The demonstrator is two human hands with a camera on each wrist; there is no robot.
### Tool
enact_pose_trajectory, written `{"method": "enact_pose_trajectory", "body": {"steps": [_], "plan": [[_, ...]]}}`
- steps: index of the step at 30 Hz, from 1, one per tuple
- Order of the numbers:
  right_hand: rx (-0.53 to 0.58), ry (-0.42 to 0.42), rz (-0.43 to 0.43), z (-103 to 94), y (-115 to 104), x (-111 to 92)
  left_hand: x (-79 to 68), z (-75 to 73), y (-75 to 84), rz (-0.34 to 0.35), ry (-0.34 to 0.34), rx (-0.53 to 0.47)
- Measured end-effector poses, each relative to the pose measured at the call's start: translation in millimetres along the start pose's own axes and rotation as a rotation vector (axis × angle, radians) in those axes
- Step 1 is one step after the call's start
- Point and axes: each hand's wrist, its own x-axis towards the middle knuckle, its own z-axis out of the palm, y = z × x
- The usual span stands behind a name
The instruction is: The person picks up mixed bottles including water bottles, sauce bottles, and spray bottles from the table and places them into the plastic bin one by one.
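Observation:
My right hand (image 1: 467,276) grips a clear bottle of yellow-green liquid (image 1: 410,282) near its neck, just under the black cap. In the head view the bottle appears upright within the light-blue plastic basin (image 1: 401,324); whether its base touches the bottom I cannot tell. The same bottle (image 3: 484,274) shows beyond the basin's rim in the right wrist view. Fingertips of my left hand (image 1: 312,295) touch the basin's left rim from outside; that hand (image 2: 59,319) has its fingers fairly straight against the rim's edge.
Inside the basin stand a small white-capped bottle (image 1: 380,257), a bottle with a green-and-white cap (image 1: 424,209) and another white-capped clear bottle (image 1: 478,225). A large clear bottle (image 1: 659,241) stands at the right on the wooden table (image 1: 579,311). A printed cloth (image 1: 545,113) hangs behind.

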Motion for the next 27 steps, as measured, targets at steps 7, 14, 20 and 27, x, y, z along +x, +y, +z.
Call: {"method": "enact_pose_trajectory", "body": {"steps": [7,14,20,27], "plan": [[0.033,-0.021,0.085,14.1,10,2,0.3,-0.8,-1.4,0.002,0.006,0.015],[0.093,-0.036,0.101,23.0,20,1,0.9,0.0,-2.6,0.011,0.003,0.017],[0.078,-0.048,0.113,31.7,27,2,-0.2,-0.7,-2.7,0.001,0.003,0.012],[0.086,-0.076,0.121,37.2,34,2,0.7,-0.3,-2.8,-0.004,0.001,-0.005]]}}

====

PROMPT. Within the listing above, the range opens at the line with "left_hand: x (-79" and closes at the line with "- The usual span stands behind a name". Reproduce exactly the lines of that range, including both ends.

SOLUTION TO THIS EXERCISE.
  left_hand: x (-79 to 68), z (-75 to 73), y (-75 to 84), rz (-0.34 to 0.35), ry (-0.34 to 0.34), rx (-0.53 to 0.47)
- Measured end-effector poses, each relative to the pose measured at the call's start: translation in millimetres along the start pose's own axes and rotation as a rotation vector (axis × angle, radians) in those axes
- Step 1 is one step after the call's start
- Point and axes: each hand's wrist, its own x-axis towards the middle knuckle, its own z-axis out of the palm, y = z × x
- The usual span stands behind a name

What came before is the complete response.